Şu atarlı korsandı. Sinirle bana bakıyordu. Ya ne gerek vardı bu kadar sinirlencek? Alt tarafı birazcık kaçıyorum. Birbirimizi kırmaya değer mi?
Birden bileğimden sertçe tutup çekiştirmeye başladı.
"Yürü!"
Acıyla yüzümü buruşturdum.
"Bırak beni! Canımı acıtıyorsun."
"Kapa çeneni."
Dedi kısık bir sesle. Bileği sıkmayı biraz bıraktı ama hala serçe tutuyordu.
Parmaklıkların önüne gelince kapıyı açıp beni içeri itti ve kapıyı serçe kapattı. Demirin sesi yankılanmıştı. Bileğimi tutup ovuşturdum.

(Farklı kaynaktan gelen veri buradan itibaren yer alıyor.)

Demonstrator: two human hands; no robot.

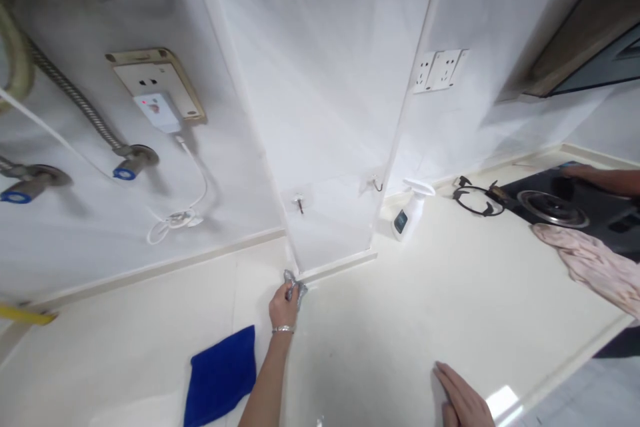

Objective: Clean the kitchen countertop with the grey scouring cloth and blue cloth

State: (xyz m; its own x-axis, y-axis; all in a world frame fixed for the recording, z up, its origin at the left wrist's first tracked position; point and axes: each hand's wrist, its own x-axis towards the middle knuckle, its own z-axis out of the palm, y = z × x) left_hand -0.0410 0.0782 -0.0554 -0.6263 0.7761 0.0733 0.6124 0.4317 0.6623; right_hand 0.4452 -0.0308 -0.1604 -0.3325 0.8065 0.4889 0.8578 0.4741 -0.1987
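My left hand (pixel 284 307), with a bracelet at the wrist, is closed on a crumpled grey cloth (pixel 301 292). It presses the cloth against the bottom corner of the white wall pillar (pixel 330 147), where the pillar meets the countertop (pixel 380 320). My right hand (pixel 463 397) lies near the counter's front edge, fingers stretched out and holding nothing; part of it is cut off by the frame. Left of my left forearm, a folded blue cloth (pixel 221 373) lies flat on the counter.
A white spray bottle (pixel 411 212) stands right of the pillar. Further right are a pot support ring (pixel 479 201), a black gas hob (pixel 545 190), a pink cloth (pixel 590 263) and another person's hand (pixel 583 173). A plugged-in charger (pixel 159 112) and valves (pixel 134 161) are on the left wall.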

"Başında bekleyeceğim. Ufak bir çıt çıkartırsan sana yemek vermeyi bırakırım."
O diyince aklıma zaten aç olduğum geldi. Dün akşamdan beri bir şey yememiştim. Şimdiyse kesin öğleni geçiyordur.
"Zaten yemek vermiyorsun."
Dedim tek kaşımı kaldırarak. Gözleriyle arkamı işaret etti. İşaret ettiği tarafa dönünce yerdeki tepsiyi gördüm.
Bu... Bu yapılan şey evcil hayvan muamelesi resmen!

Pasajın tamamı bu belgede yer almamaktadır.